Through the Looking Glass – Digital Twins
Manufacturing’s future however, lies beyond using virtual product information to improve output quality. We are close to practically replicating the entire factory floor using amalgamated data from the entire production ecosystem – in effect, creating a digital ‘twin’. A major technology conglomerate is already exploring the concept, creating working simulations of wind farms to forecast equipment failure and increase daily power output by 20%. In this regard, virtual commissioning allows operators to comprehensively verify the sustainability of a manufacturing system by creating a virtual plant and linking it to a real controller. This requires the plant simulation model to be fully described down to the level of sensors and actuators.
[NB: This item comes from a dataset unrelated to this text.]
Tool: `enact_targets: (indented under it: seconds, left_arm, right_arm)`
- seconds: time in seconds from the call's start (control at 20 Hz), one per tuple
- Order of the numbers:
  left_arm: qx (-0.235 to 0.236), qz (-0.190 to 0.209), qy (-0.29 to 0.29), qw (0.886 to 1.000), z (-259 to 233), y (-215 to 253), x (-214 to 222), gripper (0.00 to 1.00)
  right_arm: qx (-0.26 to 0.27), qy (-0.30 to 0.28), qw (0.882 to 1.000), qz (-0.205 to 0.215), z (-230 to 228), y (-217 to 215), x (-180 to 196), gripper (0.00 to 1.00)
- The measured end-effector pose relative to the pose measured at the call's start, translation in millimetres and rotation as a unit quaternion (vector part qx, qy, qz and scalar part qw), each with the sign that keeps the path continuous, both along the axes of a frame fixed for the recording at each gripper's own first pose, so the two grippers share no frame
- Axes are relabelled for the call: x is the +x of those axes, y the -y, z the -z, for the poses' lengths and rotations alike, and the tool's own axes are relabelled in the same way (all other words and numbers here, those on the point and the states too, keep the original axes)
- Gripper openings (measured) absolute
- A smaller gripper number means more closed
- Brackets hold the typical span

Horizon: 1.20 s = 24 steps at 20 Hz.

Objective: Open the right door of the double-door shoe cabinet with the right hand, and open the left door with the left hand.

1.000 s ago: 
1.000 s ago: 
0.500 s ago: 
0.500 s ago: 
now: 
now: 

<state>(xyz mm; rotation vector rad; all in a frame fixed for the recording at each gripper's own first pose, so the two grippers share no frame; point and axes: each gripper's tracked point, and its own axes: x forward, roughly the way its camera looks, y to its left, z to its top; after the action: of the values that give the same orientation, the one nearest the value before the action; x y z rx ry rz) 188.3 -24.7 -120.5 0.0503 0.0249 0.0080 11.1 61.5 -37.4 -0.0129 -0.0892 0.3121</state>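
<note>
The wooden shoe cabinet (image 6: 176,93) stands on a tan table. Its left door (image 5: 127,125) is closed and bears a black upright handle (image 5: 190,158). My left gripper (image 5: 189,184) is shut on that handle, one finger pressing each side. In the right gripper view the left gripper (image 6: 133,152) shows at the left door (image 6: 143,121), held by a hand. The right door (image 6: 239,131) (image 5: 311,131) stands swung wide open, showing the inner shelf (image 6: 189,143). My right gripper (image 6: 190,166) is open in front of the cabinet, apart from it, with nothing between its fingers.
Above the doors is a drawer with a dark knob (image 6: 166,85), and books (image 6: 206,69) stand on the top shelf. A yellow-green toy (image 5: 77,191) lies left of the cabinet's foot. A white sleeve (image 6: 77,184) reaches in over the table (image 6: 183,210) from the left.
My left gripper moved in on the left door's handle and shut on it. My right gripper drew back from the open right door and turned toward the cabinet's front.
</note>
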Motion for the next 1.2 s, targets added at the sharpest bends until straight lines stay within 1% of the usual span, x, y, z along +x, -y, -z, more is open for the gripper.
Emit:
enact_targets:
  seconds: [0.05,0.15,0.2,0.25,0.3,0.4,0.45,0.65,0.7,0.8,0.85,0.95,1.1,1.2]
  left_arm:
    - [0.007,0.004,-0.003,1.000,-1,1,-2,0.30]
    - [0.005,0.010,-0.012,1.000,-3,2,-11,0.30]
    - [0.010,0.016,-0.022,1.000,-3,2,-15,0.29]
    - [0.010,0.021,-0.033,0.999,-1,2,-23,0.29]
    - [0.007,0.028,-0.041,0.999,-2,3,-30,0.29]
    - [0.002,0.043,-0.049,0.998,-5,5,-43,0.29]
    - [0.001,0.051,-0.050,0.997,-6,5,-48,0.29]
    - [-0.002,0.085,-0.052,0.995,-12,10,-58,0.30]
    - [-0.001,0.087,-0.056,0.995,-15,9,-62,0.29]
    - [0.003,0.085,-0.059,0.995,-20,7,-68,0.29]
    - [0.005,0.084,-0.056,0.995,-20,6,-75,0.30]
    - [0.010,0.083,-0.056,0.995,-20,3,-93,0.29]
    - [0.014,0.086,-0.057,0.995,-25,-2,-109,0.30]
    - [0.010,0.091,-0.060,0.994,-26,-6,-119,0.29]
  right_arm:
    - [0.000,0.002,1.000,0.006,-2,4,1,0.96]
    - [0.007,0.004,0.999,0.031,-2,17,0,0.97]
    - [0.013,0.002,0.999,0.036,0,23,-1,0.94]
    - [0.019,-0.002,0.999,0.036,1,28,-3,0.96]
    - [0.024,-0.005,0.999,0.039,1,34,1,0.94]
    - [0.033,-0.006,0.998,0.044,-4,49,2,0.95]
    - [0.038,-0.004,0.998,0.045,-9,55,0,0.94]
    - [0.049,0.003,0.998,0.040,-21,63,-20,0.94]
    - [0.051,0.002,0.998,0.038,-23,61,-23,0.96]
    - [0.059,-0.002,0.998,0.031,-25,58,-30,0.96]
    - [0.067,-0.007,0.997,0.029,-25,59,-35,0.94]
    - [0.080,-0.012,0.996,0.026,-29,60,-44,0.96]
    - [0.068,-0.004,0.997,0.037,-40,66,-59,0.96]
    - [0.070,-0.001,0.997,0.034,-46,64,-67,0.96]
By connecting the model to a real controller, engineers can detect potential errors of control programs long before the actual commissioning stage. A simulated factory floor can monitor various parameters to expose gaps in the production process, highlight cost inefficiencies, and reduce carbon footprint. The same concept can be scaled down, and applied to a product in isolation, to understand how it would perform in the real world without even taking it off the drawing board.